Examine each line of the data. Copy those that contain the string "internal".

BEGIN DATA FOR THE TASK

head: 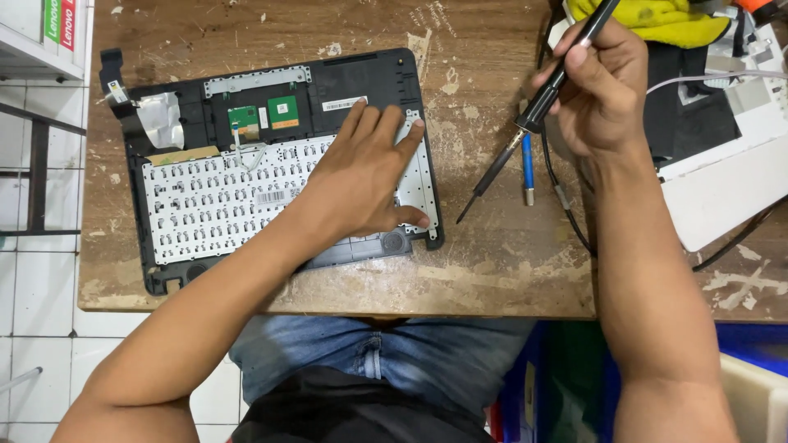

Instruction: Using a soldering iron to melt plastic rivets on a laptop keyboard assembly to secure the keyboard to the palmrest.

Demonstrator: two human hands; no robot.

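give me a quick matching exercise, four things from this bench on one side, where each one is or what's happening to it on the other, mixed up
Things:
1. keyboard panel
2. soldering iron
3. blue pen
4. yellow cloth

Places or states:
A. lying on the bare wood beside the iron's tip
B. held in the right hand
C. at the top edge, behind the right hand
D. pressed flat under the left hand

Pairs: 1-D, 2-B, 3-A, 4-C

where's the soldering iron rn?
Head view, right of centre: the soldering iron is in the right hand, tip angled down over the wooden table, just right of the laptop shell.
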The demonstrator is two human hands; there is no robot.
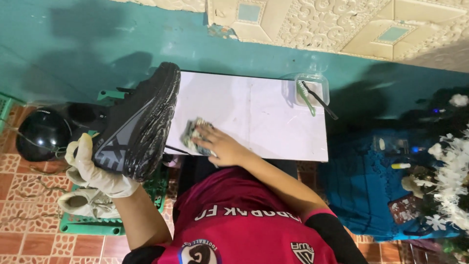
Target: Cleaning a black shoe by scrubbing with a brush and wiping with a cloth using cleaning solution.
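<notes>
My left hand (95, 171), in a white glove, grips a black sports shoe (141, 122) by its heel end and holds it up with the wet, shiny sole turned to the right. My bare right hand (220, 145) rests on a crumpled greenish cloth (191, 133), fingers pressed over it, at the near left part of a white table top (259, 112). The shoe's toe hangs over the table's left edge. The cloth lies just right of the shoe's sole.
A clear plastic tub (320, 80) with a green and a black toothbrush stands at the table's far right corner. A white shoe (85, 203) lies on a green crate (88, 226) at left, beside a black helmet (41, 133). A blue-draped stand (361, 186) and white flowers (452, 181) are at right.
</notes>
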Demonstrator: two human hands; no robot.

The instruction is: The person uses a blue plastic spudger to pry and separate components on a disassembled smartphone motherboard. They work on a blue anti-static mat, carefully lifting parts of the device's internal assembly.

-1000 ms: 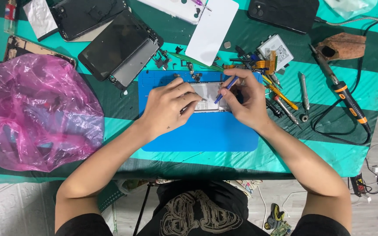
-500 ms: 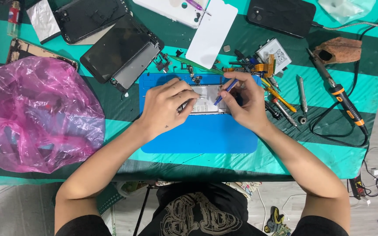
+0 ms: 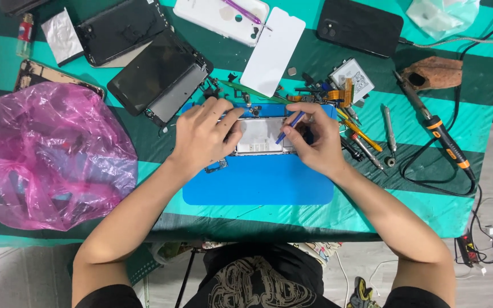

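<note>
An opened phone body with a silvery inner plate lies on a blue work mat. My left hand rests on the phone's left end, fingers pressing its upper edge and holding it still. My right hand covers the phone's right end and grips a thin blue-handled tool like a pen, its tip down on the silvery plate. A small dark part sits on the mat just below my left hand.
A pink plastic bag fills the left. Phone screens and frames, a white back cover and a black phone lie at the back. Screwdrivers, a soldering iron with cable, and small parts sit right.
The camera view has shifted slightly. Both hands stay on the phone; the blue tool's tip has made only small moves on the plate.
</note>
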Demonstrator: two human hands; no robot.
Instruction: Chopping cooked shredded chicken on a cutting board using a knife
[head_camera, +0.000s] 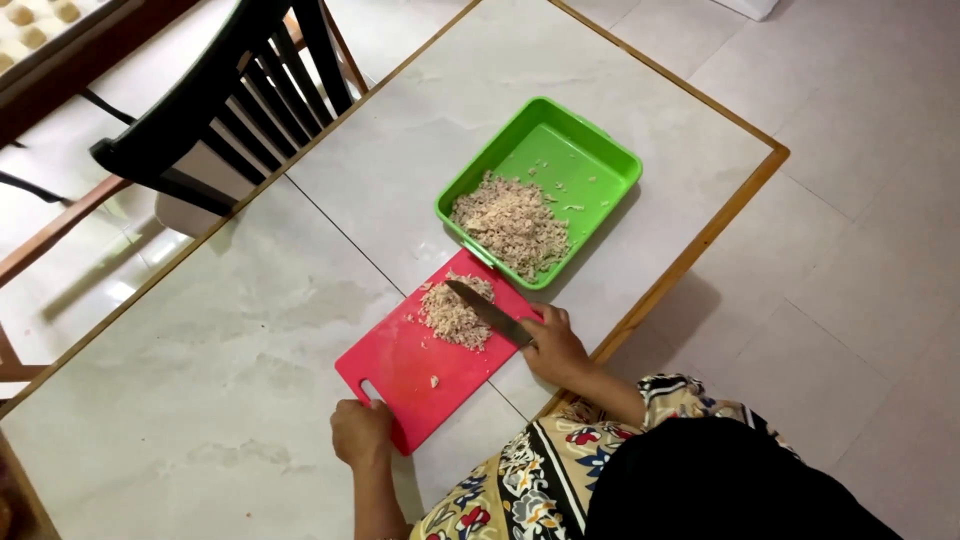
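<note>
Taking the red cutting board (425, 365) as the marker, a dark slatted chair (235, 95) stands far off to its upper left, pushed against the pale marble-look desk (220, 340) with its wooden edging. At the board's near left corner, by the handle slot, the person's left hand (360, 432) curls its fingers around the edge and grips it. On the board's upper half lies a small heap of chopped pale meat (455, 315), with a few loose crumbs scattered lower down. A knife (490, 312) lies slanted over that heap, its blade touching the shreds. At the board's right edge the right hand (553, 345) is wrapped tight round the knife's handle. Just beyond the board's top corner, touching or nearly so, sits a green square tray (590, 145), holding a larger pile of the same chopped meat (512, 225) in its near half. Right of the desk is the pale tiled floor (860, 250).
</note>
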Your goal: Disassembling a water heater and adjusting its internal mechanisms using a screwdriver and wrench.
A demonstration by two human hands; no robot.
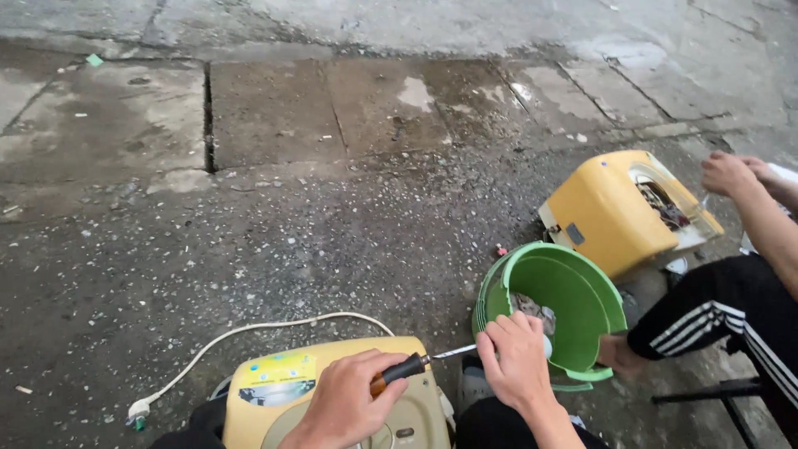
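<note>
Head view: the left hand (pixel 345 403) is clamped on a screwdriver (pixel 416 363) over the yellow appliance (pixel 274 387) on the ground, the right hand (pixel 517 359) curled at its tip — a slip could jab those fingers.

Wet concrete ground (pixel 274 208), yellow appliance casing (pixel 611 208) lying tilted at right, co-worker's striped trouser leg (pixel 715 312), green scrap (pixel 95 60)
</note>
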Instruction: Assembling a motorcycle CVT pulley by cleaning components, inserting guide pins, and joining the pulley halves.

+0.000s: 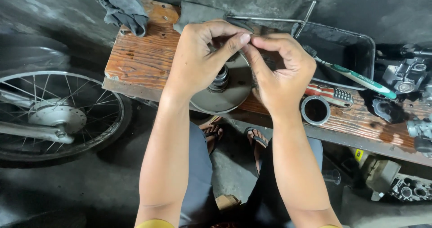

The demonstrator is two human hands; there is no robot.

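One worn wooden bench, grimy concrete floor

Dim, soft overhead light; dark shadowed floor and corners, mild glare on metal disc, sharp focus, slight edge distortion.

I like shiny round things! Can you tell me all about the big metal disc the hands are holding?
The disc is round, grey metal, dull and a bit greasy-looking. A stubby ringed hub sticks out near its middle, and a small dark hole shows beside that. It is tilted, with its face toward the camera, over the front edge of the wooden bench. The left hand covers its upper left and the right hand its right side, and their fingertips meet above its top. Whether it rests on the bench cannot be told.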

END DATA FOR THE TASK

◆ **SOLUTION FOR THIS EXERCISE**:
The instruction is: The person uses a blue plastic spudger to pry and separate components on a disassembled smartphone motherboard. They work on a blue anti-static mat, carefully lifting parts of the device's internal assembly.
Your goal: Disassembling a water heater and adjusting its internal mechanisms using a screwdriver and wrench.

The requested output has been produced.